Task details:
For every line below, restate it exactly and drop the images.

BEGIN Recorded data

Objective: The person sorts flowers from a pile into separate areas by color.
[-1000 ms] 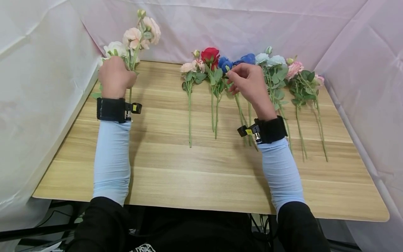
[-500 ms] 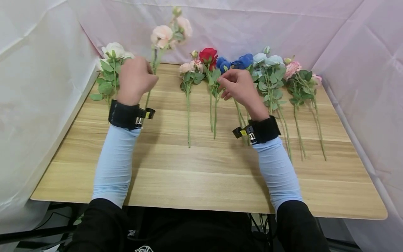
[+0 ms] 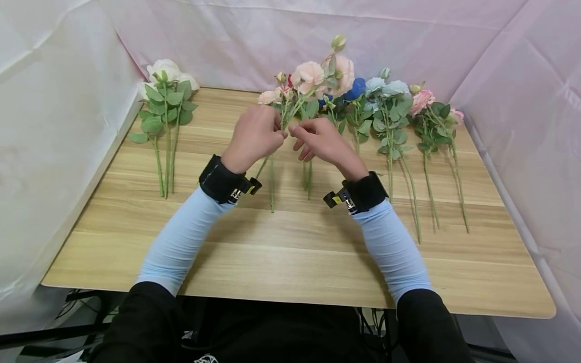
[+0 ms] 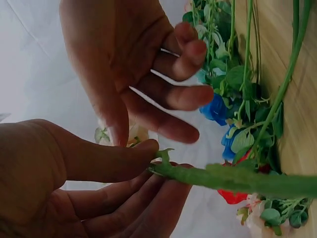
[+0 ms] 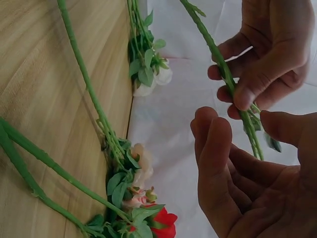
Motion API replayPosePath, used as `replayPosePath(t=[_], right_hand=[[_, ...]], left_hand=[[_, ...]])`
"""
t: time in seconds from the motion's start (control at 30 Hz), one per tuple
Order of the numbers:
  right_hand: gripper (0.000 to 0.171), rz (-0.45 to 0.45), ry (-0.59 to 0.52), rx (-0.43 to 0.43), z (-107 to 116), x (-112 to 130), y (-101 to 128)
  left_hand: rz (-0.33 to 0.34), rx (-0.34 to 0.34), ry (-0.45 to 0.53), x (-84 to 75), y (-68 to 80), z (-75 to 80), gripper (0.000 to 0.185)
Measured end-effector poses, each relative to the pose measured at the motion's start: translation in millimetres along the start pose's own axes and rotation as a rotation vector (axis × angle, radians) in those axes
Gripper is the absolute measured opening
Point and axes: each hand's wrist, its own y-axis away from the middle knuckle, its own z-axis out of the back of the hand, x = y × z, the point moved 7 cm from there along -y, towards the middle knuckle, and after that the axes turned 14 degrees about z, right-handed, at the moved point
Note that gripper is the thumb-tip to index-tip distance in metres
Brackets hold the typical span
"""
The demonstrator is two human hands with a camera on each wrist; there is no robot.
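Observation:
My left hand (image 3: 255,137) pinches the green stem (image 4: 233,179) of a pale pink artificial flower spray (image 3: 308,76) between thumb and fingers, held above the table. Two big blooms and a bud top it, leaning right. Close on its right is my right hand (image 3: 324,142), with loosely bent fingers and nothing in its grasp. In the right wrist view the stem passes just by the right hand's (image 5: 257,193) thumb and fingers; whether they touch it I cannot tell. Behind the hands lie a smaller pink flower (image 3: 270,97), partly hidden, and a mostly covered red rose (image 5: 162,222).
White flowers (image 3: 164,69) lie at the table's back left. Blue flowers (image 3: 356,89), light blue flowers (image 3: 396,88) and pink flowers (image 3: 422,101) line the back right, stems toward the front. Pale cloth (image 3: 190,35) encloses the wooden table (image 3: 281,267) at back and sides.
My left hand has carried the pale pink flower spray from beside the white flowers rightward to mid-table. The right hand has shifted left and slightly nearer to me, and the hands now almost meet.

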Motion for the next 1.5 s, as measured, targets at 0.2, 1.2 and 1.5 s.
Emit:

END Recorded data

Result of this exercise:
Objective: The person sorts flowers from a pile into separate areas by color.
[-1000 ms] 
[-500 ms] 
[+0 ms] 
[+0 ms] 
[+0 ms] 
Motion API replayPosePath, used as `replayPosePath(t=[_], right_hand=[[_, ...]], left_hand=[[_, ...]])`
"""
t: time in seconds from the motion's start (control at 30 Hz), one per tuple
Order of the numbers:
  right_hand: gripper (0.000 to 0.171), rz (-0.45 to 0.45), ry (-0.59 to 0.52), rx (-0.43 to 0.43), z (-107 to 116), x (-112 to 130), y (-101 to 128)
  left_hand: rz (-0.33 to 0.34), rx (-0.34 to 0.34), ry (-0.45 to 0.53), x (-84 to 75), y (-68 to 80), z (-75 to 80), gripper (0.000 to 0.185)
Measured end-effector poses, each relative to the pose measured at the motion's start: translation in millimetres along the start pose's own axes and rotation as a rotation vector (axis × angle, radians) in those axes
Gripper is the absolute measured opening
Point and axes: each hand's wrist, its own y-axis away from the middle knuckle, its own z-axis out of the back of the hand, x = y × z, the point moved 7 cm from there along -y, towards the middle knuckle, and after that the axes turned 14 degrees about z, right-handed, at the moved point
Note that gripper is the thumb-tip to index-tip distance in metres
Brackets hold the typical span
"""
The demonstrator is two human hands with a camera on each wrist; there is no robot.
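Observation:
My left hand (image 3: 255,137) pinches the green stem (image 4: 233,179) of a pale pink artificial flower spray (image 3: 308,76) between thumb and fingers, held above the table. Two big blooms and a bud top it, leaning right. Close on its right is my right hand (image 3: 324,142), with loosely bent fingers and nothing in its grasp. In the right wrist view the stem passes just by the right hand's (image 5: 257,193) thumb and fingers; whether they touch it I cannot tell. Behind the hands lie a smaller pink flower (image 3: 270,97), partly hidden, and a mostly covered red rose (image 5: 162,222).
White flowers (image 3: 164,69) lie at the table's back left. Blue flowers (image 3: 356,89), light blue flowers (image 3: 396,88) and pink flowers (image 3: 422,101) line the back right, stems toward the front. Pale cloth (image 3: 190,35) encloses the wooden table (image 3: 281,267) at back and sides.
My left hand has carried the pale pink flower spray from beside the white flowers rightward to mid-table. The right hand has shifted left and slightly nearer to me, and the hands now almost meet.
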
Motion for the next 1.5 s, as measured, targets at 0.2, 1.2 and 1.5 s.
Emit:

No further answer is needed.